Jeunes du 9-3 ou jeunes tout court : où est la différence ?
« Ces jeunes balancent beaucoup de questions et sont seuls vis-à-vis des classes dirigeantes. Pour une fois, ce sont eux qui demandent pourquoi ». Voilà ce que constate Bernard Chérèze, le directeur des programmes de France Inter.
Ces jeunes, ceux sont les 300 collégiens et lycéens du 93 qu’on a pu écouter sur les ondes de France Inter le 17 mars. Comme nous l’avions annoncé dans un précédent post, durant cette journée spéciale, toutes les émissions ont été préparées et co-animées par ces jeunes du 93. Le moment pour eux d’exprimer haut et fort leur condition de vie. « Pour une fois, ils expliquent ce qu’ils vivent », raconte Bernard Chérèze. Pour sa part, Philippe, lycéen à Clichy-Sous-Bois qui a participé à l’émission Café Bazar, se félicite : « On a pu défendre nos opinions et contredire les opinions des autres ».
Edouard Zambeaux, l’initiateur du projet, et son équipe ont eu l’idée de cette journée bien avant les émeutes de novembre 2005. « La coïncidence a fait que cette journée arrive en plein cœur de l’actualité qui concerne la jeunesse du pays et pas seulement celle du 93 », ajoute Bernard Chérèze. Les jeunes de Seine-Saint-Denis ont l’opportunité de partager leur point de vue sur la question du Contrat première embauche (CPE) et sur les émeutes de l’automne dernier ».
Parole de lycéenne
On a pu entendre sa voix au début de l’émission Café Bazar de Mathieu Vidard et sur le plateau du 13/14 en compagnie d’Alain Le Gouguec : c’est Souad avec son joli visage arrondi, ses grands yeux en amande et ses cheveux châtains longs et raides. Alors qu’elle se préparait pour le journal du 13/14, cette lycéenne de Clichy-Sous-Bois a pu m’accorder une petite conversation. « C’est la première émission dans laquelle je vais parler en direct, j’ai peur de bégayer à l’antenne », me confie-t-elle d’un air timide. « Je vais rester moi-même… ou peut-être je dirai « oui » au lieu de « ouais » ! ».
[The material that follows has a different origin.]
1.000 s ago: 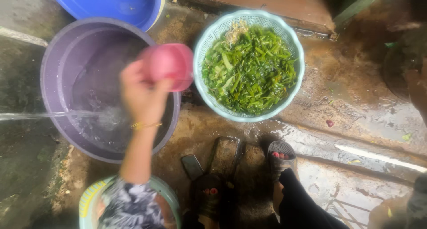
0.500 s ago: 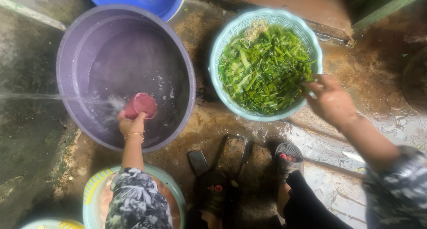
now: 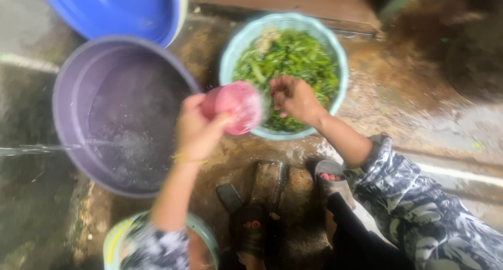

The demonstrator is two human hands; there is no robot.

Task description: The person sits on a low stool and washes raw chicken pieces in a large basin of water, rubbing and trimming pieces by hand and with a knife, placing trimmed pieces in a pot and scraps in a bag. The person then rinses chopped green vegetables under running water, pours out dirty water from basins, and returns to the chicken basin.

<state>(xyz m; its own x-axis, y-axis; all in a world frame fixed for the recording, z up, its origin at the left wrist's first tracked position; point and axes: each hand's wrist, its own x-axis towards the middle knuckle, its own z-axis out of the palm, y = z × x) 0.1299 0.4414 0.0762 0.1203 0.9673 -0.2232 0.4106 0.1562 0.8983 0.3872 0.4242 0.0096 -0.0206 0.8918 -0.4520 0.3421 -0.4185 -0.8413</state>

- C’est quoi ton intérêt en participant à ce projet ?
Souad : Que nous soyons entendus. Les émissions auxquelles nous participons aujourd’hui nous laissent exprimer notre vraie opinion et raconter la réalité de notre quotidien. Nos propos ne sont pas déformés.
- Tu vis dans le quartier des Bosquets à Montfermeil. A ton avis, les conditions de vie ont-elles évolué entre les émeutes d’octobre et aujourd’hui, mi-mars 2006 ?
Souad : Les gens de la cité sont plus solidaires. Ils se réunissent souvent pour parler de ce qui ne va pas. Au marché, les mères parlent davantage de leurs soucis et des problèmes de leurs enfants. Elles cherchent à faire bouger les choses. Mais de leur côté c’est encore pareil.
- De quel côté ?
Souad : De la part des autorités, de la mairie, etc. Il est temps qu’ils arrêtent de nous faire plein de promesses. Les associations ont toujours des moyens insuffisants pour agir. Je sais que les aides n’arrivent pas du jour au lendemain mais les problèmes, eux, ne datent pas d’aujourd’hui.
- Voudrais-tu quitter ton quartier plus tard ?
Souad : J’aime ma banlieue, j’aimerais que nos bâtiments soient rénovés. Comme tout le monde, j’aimerais y vivre dans la propreté. Ce que je veux, c’est montrer une autre image des cités.
Il y a encore du pain sur la planche ! Les émissions de cette journée spéciale sont toujours disponibles sur le site Internet de France Inter.